> [Task description]: Print this span of the material below exactly: the line with "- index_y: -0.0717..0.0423", the line with "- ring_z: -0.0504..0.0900", and every line between them, but nothing else.

> [Supplied material]:
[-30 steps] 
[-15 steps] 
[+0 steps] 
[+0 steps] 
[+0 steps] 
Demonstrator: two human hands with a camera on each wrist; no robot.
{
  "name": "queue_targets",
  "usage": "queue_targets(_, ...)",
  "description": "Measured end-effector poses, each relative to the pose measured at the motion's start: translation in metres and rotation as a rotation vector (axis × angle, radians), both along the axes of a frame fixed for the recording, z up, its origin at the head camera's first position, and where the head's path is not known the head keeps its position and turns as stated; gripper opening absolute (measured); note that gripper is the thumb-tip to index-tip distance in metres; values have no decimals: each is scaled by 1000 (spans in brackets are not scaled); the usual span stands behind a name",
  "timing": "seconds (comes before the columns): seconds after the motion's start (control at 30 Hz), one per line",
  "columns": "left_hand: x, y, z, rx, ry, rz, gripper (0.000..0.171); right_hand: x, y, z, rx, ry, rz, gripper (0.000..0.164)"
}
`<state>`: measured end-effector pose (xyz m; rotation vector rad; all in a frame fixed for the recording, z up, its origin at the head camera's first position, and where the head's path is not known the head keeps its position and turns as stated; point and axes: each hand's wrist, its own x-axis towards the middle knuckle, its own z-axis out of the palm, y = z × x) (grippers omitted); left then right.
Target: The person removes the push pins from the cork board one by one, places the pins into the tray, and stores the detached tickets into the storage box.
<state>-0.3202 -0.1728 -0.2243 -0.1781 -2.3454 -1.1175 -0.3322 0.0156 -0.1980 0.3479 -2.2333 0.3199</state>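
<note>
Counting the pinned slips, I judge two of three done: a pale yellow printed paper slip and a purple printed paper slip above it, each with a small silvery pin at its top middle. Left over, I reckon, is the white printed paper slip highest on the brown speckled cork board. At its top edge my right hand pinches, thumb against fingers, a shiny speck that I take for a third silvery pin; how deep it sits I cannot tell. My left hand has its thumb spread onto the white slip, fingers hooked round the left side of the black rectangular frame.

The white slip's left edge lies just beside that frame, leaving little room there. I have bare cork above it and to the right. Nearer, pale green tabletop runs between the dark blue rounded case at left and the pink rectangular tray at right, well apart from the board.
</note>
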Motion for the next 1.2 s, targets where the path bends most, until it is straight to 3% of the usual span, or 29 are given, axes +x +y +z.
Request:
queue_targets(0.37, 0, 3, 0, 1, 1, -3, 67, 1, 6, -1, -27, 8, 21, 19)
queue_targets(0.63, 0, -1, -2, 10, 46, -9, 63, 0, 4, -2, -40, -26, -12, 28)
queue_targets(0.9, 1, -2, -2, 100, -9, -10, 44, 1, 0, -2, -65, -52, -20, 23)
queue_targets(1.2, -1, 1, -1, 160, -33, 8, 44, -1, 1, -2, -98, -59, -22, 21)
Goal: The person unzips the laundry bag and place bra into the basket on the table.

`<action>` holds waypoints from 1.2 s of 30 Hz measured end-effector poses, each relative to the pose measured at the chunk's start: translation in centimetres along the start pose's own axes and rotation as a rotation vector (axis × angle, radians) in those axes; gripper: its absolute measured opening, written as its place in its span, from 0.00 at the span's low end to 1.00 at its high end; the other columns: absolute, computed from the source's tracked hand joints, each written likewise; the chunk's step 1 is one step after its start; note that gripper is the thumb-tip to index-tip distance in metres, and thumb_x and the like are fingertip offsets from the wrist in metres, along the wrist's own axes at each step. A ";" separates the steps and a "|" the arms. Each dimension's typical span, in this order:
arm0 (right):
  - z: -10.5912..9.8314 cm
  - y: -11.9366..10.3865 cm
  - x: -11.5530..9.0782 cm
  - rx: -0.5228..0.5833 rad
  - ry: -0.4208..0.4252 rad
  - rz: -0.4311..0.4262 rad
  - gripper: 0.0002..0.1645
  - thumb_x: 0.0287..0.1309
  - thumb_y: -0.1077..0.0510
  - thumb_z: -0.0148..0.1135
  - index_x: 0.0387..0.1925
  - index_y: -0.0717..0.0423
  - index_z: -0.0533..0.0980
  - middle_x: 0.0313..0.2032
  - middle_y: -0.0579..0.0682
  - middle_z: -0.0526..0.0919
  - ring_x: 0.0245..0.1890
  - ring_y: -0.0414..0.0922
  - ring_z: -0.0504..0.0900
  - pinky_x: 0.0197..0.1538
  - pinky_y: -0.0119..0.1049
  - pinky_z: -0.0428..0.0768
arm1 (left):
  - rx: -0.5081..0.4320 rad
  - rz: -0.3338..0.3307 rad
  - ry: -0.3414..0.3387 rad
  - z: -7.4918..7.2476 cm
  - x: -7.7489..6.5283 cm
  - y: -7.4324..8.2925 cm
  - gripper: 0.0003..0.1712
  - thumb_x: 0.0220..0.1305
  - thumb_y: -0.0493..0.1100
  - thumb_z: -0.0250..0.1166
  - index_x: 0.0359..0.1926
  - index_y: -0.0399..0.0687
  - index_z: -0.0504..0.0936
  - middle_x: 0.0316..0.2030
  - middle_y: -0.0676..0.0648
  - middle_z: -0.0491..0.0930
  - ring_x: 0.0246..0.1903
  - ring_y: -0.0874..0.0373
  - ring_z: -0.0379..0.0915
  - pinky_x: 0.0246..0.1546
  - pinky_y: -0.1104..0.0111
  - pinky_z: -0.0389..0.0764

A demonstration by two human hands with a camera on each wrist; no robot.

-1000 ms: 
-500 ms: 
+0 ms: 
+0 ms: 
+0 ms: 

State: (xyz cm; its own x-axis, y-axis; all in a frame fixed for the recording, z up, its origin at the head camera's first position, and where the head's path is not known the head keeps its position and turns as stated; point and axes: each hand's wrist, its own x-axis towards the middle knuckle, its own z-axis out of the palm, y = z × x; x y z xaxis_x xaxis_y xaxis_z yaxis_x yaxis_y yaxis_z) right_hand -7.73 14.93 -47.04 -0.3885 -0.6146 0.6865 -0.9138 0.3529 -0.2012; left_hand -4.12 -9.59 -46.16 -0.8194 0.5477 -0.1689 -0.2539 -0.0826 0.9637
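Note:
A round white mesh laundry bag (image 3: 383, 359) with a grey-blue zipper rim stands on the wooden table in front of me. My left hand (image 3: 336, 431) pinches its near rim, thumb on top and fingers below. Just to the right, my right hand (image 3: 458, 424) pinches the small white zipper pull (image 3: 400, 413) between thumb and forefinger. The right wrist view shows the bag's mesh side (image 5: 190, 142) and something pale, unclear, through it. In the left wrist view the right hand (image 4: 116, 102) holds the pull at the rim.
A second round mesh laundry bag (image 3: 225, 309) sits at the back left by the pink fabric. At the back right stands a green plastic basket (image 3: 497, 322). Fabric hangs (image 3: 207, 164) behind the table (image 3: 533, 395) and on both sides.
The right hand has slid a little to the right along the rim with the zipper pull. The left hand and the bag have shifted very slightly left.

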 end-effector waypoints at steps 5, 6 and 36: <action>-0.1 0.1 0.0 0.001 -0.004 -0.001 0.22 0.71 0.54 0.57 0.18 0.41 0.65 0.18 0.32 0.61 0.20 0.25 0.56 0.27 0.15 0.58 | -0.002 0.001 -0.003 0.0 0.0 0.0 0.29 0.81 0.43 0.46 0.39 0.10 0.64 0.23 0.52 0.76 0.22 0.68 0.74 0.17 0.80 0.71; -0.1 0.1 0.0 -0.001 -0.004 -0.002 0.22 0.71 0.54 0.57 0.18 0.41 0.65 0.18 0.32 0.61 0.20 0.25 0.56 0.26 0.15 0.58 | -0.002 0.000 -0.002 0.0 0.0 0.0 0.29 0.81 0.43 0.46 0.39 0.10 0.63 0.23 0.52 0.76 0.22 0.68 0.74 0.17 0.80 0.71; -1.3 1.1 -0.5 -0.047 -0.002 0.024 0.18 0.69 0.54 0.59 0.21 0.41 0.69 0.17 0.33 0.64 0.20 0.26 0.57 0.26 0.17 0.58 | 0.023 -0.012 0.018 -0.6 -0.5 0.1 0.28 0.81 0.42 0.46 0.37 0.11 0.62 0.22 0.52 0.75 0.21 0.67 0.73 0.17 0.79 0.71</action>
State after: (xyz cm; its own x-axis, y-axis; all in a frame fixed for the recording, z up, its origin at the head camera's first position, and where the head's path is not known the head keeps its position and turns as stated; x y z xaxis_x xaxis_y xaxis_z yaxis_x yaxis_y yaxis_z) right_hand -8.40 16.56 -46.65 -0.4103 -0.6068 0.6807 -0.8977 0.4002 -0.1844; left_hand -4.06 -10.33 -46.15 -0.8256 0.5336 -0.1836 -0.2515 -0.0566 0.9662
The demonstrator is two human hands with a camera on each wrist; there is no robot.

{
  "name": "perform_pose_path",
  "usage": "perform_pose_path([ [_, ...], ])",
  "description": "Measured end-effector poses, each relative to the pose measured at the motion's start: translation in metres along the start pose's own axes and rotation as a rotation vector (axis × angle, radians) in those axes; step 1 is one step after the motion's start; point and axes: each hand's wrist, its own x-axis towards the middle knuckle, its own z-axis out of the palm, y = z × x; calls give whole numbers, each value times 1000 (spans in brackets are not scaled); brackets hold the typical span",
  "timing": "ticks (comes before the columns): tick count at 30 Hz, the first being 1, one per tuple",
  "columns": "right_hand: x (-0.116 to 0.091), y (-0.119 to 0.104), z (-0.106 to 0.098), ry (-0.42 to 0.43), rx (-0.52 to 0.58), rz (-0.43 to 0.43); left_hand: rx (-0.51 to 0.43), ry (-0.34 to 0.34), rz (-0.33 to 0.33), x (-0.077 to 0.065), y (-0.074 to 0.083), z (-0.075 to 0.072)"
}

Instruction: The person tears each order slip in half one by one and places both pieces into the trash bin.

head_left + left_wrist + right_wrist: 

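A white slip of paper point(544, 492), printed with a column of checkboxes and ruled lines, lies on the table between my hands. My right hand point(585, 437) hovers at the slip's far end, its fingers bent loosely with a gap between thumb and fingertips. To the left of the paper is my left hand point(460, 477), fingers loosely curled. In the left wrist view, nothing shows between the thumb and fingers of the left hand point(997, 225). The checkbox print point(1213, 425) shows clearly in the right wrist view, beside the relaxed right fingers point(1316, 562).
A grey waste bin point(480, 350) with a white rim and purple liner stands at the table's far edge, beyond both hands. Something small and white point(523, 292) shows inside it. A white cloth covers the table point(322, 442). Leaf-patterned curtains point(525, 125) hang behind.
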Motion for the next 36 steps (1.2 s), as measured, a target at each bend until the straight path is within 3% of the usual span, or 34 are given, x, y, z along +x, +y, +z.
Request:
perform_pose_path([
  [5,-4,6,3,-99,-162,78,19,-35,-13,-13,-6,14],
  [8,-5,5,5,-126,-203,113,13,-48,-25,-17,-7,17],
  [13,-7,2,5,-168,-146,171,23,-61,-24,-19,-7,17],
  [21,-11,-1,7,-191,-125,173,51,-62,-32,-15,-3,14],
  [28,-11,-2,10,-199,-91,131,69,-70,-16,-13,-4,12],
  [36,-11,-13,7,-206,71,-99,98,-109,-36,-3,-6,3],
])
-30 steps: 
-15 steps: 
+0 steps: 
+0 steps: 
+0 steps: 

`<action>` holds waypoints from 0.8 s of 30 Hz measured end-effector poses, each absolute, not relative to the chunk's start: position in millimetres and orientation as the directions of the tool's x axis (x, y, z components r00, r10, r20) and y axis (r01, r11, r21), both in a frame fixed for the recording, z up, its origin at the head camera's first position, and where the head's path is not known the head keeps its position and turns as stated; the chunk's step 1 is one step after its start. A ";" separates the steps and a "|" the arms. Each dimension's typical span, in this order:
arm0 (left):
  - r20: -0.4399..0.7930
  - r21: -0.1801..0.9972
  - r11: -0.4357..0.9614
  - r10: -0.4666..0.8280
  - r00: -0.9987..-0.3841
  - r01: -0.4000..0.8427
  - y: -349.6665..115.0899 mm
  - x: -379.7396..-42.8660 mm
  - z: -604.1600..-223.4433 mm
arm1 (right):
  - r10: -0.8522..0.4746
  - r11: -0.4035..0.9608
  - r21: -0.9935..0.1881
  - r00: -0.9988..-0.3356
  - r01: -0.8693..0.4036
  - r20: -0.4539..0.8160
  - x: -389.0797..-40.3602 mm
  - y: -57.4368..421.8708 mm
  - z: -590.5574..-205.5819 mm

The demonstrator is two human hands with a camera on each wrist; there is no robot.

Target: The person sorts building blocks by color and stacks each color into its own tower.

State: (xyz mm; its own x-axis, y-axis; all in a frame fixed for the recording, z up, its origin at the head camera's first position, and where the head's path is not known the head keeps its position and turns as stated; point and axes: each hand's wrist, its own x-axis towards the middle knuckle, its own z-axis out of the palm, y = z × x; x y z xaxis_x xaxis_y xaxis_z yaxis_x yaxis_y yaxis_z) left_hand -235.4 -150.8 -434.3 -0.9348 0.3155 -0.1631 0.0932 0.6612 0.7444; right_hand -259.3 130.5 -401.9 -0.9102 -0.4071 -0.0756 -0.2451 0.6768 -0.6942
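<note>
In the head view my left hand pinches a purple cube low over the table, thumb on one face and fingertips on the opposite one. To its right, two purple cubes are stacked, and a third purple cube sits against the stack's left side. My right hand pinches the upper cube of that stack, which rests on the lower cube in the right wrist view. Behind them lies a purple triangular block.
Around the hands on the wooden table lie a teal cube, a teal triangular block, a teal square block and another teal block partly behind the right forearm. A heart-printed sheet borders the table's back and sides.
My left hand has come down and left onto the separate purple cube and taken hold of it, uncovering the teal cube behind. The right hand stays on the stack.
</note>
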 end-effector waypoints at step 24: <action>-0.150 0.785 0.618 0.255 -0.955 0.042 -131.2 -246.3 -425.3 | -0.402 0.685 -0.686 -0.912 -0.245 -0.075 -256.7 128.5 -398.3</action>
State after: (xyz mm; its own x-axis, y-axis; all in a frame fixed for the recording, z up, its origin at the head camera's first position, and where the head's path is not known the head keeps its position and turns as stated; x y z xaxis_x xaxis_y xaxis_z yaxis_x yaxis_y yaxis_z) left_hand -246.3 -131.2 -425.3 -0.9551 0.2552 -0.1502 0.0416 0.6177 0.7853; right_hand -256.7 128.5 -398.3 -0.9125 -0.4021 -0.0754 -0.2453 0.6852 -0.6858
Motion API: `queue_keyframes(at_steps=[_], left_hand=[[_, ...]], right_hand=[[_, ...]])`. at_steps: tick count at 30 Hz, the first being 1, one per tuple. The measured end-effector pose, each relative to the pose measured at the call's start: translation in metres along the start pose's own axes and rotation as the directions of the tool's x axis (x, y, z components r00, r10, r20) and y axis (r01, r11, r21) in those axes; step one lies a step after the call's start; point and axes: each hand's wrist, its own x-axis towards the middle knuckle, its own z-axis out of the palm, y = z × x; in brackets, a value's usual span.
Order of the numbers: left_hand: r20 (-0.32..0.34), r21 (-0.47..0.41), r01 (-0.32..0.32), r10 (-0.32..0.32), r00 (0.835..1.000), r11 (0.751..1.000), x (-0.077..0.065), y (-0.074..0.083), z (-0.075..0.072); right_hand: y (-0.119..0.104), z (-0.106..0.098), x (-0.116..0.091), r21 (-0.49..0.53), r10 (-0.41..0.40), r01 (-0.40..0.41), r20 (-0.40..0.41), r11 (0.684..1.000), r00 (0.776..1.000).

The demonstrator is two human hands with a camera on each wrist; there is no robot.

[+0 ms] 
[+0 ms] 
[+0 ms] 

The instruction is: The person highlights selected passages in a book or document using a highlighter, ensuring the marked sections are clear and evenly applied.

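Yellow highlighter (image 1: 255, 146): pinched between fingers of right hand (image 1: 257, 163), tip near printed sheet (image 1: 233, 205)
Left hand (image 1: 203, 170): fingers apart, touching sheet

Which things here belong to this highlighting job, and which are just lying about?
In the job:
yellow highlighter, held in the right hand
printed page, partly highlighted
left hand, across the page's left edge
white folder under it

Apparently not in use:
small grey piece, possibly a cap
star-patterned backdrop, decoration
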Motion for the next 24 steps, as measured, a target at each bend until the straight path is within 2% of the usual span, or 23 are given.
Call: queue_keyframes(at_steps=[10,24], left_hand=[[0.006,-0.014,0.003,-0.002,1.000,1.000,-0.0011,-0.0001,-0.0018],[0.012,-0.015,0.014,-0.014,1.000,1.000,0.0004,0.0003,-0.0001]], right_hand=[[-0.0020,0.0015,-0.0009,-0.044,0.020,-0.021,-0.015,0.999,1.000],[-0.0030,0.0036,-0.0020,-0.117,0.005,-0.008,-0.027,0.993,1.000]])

> [Output below]:
  - index_y: -0.0717..0.0423
  - index_z: -0.0533..0.0980
  - middle_x: 0.0313..0.2032
  - middle_y: -0.0579..0.0682
  - middle_z: -0.0526..0.0919
  - ring_x: 0.0245..0.1890
  - ring_y: -0.0414..0.0922
  - ring_z: -0.0504..0.0900

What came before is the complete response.